Tres factores contribuyeron a mi posterior aprecio del silencio en un mundo cada vez más ruidoso y de la soledad donde el mundo moderno exige abrirse paso a codazos entre la multitud. Para empezar, fui el primogénito y seguí siendo hijo único, y estos siempre son un poco distintos. Mis padres podrían haber tenido más hijos, pero estalló la guerra en 1939 y para cuando terminó ya era demasiado tarde para mi madre.
Así que pasé gran parte de mi primera infancia solo. Un niño a solas en su cuarto puede inventarse sus propios juegos y tener la seguridad de que se desarrollan según sus reglas y llegan a la conclusión que él desea. Se acostumbra a ganar según sus propias condiciones. Así surge la preferencia por la soledad.
El segundo factor de mi aislamiento lo ocasionó la Segunda Guerra Mundial en sí. Mi ciudad, Ashford, se hallaba muy cerca de la costa y del canal de la Mancha. En la otra orilla, a treinta y tres kilómetros escasos, estaba la Francia ocupada por los nazis. Durante algún tiempo, la poderosa Wehrmacht esperó al otro lado de esa franja de aguas grises la oportunidad de cruzarla e invadir, conquistar y ocupar Gran Bretaña. Los bombarderos de la Luftwaffe pasaban zumbando por el cielo para atacar Londres o, por temor a los cazas de la RAF (siglas en inglés de las Fuerzas Aéreas Británicas) que los aguardaban, daban media vuelta y lanzaban su carga en cualquier parte desde allí hasta Kent. Otros bombardeos tenían como objetivo destruir el gran nudo ferroviario de Ashford, a apenas quinientos metros de la casa de mi familia.
Como resultado de ello, durante la mayor parte de la guerra, muchos niños de Ashford fueron evacuados a casas de acogida lejos de allí. Salvo por una breve salida durante el verano de 1940, yo pasé toda la guerra en Ashford y, de todos modos, no tenía con quien jugar. Tampoco me importaba. Este no es un relato en plan pobrecito de mí. El silencio y la soledad no se convirtieron en un azote, sino en mis queridos y viejos amigos.
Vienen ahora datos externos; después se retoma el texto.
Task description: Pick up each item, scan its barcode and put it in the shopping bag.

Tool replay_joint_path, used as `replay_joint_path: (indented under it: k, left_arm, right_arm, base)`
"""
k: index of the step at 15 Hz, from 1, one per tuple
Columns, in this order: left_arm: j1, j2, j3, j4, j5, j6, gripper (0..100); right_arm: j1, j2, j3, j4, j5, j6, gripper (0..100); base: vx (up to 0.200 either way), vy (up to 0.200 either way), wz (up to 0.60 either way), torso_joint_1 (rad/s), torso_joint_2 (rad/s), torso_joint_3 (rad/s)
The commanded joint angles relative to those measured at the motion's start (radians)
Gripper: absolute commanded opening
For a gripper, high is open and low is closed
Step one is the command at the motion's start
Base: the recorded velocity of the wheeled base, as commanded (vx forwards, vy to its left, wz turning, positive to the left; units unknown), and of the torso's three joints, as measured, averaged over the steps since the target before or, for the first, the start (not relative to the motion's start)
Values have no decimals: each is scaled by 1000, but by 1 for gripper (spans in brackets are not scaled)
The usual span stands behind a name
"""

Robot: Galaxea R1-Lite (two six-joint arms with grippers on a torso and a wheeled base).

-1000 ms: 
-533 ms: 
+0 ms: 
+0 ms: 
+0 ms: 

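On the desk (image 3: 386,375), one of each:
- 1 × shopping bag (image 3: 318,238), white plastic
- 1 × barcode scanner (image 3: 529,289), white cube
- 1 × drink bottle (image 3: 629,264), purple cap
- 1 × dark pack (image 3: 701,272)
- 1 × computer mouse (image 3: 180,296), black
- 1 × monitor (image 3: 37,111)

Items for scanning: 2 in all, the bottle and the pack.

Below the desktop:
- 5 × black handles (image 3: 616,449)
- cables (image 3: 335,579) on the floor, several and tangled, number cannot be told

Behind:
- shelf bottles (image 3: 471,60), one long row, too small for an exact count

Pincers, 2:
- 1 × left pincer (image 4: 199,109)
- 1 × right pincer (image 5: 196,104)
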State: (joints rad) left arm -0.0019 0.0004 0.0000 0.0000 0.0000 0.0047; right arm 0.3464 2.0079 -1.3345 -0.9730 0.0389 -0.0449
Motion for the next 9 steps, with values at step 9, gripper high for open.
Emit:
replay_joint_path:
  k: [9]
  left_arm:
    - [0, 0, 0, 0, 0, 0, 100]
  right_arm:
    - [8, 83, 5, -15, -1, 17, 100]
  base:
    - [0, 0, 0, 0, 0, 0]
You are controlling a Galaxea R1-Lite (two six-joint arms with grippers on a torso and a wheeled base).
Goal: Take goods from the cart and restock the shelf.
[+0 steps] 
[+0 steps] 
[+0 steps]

El tercer factor fue el colegio privado (me refiero, claro, a un internado) al que me enviaron a los trece años. En la actualidad, la escuela de Tonbridge es una academia excelente, de trato humano, pero por aquel entonces tenía reputación de severa. La casa a la que fui asignado, Parkside, era la más brutal de todas, con una filosofía interna basada en el acoso y la vara.